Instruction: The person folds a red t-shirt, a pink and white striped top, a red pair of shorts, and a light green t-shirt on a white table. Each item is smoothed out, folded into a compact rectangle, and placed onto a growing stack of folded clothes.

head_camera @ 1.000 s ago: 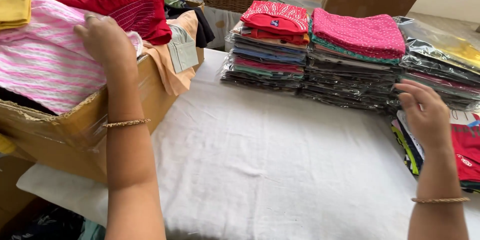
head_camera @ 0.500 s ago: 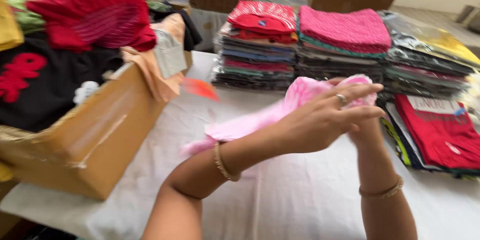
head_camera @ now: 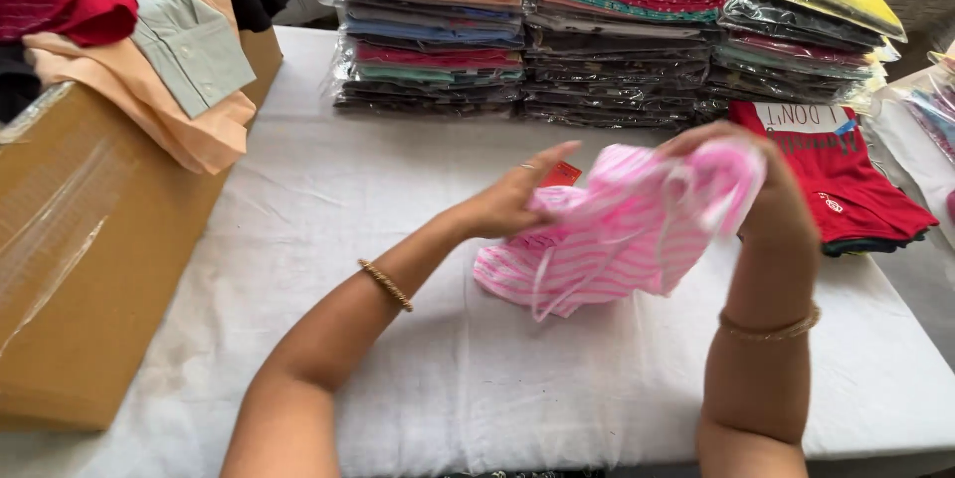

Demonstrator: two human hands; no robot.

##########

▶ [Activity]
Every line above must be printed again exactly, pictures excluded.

▶ [Result of this exercise]
Instruction: The person folds a red t-shirt, a pink and white striped top, a red pair of shorts, and a light green t-shirt on a white table. Each item is smoothed out, folded into a compact rectangle, and placed onto a growing stack of folded clothes.

head_camera @ 1.000 s ago: 
head_camera @ 0.500 s ago: 
head_camera @ now: 

Demonstrator: two human hands; no robot.

The exercise requires no additional output.